Open
Close(X)


EXECUTIVE CORNER KOPI PAGI
Executive Corner
Comfort zone itu bisa menjadi penyakit

Comfort zone itu bisa menjadi penyakit

Comfort zone itu bisa menjadi penyakit

Berada dalam comfort zone adalah tantangan terbesar dalam bisnis. Tak hanya bagi Indovision, tapi juga perusahaan lainnya. Lebih enak  berusaha menjadi nomor satu ketimbang mempertahankan nomor satu.

Cerita Kodak menjadi pelajaran penting.  Dulu, Kodak identik dengan kamera, bukan merek kamera. Saking terkenalnya, ketika kita bepergian, selalu ditanya, sudah bawa Kodak? Sekarang berubah, mereka bukan market leader.   

Inilah yang harus kita perhatikan dalam bisnis. Ketika kita berada di comfort zone dan menikmati keberhasilan secara berlebihan,  kita lupa bahwa pertumbuhan masih panjang.

Kita lupa bahwa orang lain yang berada di belakang kita tak diam, mereka akan habis-habisan mencapai keberhasilan.    

Hal inilah yang harus kita perhatikan bila kita dalam posisi market leader dan harus menjadi challenge Indovision agar jangan sampai semua jajaran fall into comfort zone.

Orang bisa fall into comfort zone bila mimpinya berhasil diraih terlalu cepat dari yang dipikirkan. Tahu-tahu mereka bilang: Oh, sudah enak begini. Akhirnya apa? Mereka menikmati keberhasilan itu dan cenderung melupakan bahwa perjalanannya masih panjang.

Saya kerap ditanya, Anda sudah sukses, apa challenge-nya ? Watching my people very carefully agar mereka tidak stay dalam comfort zone.

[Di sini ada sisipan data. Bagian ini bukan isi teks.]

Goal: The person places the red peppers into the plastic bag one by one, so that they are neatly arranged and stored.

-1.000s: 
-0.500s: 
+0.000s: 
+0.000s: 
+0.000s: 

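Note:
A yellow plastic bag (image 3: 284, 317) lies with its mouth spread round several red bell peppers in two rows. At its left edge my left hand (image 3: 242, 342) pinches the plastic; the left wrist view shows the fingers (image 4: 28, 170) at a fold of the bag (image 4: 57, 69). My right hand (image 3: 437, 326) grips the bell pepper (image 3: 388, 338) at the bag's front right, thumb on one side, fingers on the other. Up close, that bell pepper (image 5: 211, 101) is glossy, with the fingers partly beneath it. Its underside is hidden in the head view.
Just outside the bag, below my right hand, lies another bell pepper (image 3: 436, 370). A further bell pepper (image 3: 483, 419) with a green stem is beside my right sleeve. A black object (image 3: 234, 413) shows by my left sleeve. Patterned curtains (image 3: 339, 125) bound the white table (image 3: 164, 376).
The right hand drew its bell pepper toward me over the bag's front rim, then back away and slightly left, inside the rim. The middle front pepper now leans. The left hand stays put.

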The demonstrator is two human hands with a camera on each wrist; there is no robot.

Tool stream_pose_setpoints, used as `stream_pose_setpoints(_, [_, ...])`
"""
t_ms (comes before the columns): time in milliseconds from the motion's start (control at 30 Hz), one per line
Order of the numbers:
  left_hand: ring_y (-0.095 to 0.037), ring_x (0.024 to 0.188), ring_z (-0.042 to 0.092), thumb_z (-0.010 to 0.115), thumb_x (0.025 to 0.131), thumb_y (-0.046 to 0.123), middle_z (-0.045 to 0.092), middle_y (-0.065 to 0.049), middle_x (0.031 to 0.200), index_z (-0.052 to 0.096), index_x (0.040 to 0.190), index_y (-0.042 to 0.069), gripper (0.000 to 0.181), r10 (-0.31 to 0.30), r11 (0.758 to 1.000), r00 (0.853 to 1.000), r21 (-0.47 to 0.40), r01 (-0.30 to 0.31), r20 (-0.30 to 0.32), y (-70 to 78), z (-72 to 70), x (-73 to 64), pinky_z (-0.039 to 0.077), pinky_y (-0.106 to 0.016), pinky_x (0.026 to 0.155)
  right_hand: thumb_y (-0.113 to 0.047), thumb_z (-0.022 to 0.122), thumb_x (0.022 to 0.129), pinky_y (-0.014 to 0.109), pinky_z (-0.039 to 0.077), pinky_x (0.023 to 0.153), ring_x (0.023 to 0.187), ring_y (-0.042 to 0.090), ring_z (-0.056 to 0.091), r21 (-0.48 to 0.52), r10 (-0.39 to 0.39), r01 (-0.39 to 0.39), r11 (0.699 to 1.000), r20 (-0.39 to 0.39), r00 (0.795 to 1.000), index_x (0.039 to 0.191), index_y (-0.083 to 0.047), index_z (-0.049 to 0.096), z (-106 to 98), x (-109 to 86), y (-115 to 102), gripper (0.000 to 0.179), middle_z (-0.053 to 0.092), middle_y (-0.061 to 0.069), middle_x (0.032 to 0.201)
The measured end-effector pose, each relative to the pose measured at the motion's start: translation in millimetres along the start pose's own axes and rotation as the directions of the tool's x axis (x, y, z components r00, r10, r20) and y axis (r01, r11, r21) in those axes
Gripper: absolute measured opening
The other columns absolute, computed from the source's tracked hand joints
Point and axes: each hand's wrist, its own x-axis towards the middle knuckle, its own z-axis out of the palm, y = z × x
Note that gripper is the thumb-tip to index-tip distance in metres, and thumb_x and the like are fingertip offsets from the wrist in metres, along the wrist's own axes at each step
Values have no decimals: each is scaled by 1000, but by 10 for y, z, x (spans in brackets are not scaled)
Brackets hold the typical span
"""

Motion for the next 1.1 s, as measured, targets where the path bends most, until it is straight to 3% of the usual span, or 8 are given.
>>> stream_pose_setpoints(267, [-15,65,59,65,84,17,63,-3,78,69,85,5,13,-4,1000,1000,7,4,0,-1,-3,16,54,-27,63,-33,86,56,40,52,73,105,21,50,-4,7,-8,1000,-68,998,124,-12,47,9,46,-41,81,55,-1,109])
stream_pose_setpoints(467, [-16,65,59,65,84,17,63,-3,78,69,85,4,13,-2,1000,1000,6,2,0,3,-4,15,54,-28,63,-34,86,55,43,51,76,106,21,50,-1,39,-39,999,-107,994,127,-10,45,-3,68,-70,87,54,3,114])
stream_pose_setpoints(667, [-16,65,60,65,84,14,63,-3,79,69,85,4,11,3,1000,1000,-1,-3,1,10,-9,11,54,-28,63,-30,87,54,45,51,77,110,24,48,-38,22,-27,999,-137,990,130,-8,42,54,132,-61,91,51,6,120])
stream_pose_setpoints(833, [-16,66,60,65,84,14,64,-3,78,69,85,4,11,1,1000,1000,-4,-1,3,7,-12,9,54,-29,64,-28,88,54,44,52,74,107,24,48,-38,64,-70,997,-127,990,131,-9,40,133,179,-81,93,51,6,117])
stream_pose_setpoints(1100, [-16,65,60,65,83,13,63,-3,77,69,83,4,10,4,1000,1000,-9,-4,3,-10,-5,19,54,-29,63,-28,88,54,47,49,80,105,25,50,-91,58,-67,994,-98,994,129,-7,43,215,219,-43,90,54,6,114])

Jika seluruh jajarannya comfortable, bonus bagus, senior dapat MSOP, dapat mobil, SOP dan stay bisa disalip orang lain. Jadi comfort itu bisa menjadi penyakit.

Benar, perusahaan tak mundur itu mungkin. Namun pihak lain dapat lebih cepat bergerak. Dengan begitu, secara komparatif,  perusahaan kita mundur.

Menikmati keberhasilan itu boleh. Yang tak boleh, menikmati berlebihan. Jadi kita harus menikmati keberhasilan dengan tetap melihat ke belakang agar tak disalip.

Ketidakberhasilan orang lain, itu bukan ukuran keberhasilan saya. Sebaliknya, keberhasilan kita tak diukur dari ketidakberhasilan orang lain. Tapi keberhasilan kita diukur dari bagaimana kita meng-capture potensi yang ada. Kalau potensi 15 juta, saya 10 juta atau sudah 71%, apakah saya berhasil? Kalau kenyataan marketnya berkembang terus,  itu belum.

Hal seperti inilah yang harus  kita sadari agar memacu orang tak berhenti di comfort zone. Seseorang boleh berhenti di comfort zone  jika dia sudah optimalkan  potensinya. 

Ada lima filosofi yang jadi pegangan saya dalam berbisnis, yakni lima P. Pertama, passion. Tidak ada hasil maksimal yang bisa kita capai bila tanpa  passion. Jika orang bekerja agar dapat gaji, dia tidak akan pernah berhasil. Ini faktor sukses terbesar.

Kedua, positive mindset. Ini akan selalu mengarah pada potensi. Misal, salesman harus menjual dua per hari, dari satu. Jika dia bilang susah karena naik dua kali lipat, itu salah. Orang yang positive mindset selalu menanggapi hal-hal dengan positif.

Ketiga, proactive behavior. Kita tidak melihat tanggung jawab siapa. Segala sesuatu yang bisa mempengaruhi hasil kerja saya adalah urusan saya, walau itu bukan tanggung jawab saya. Itu akan membuat kita tak mengatakan 'itu bukan salah saya.

Keempat persistence. Air bisa mengikis karang karena sifat persistence dari ombak. Kawan saya usaha restoran, pernah bangkrut 22 kali sebelum akhirnya berhasil.

Kelima, prayer. Semua orang beriman diminta berusaha maksimal, tapi kita bukan Tuhan. Kita tak bisa melakukan segala sesuatu. Doa akan membantu.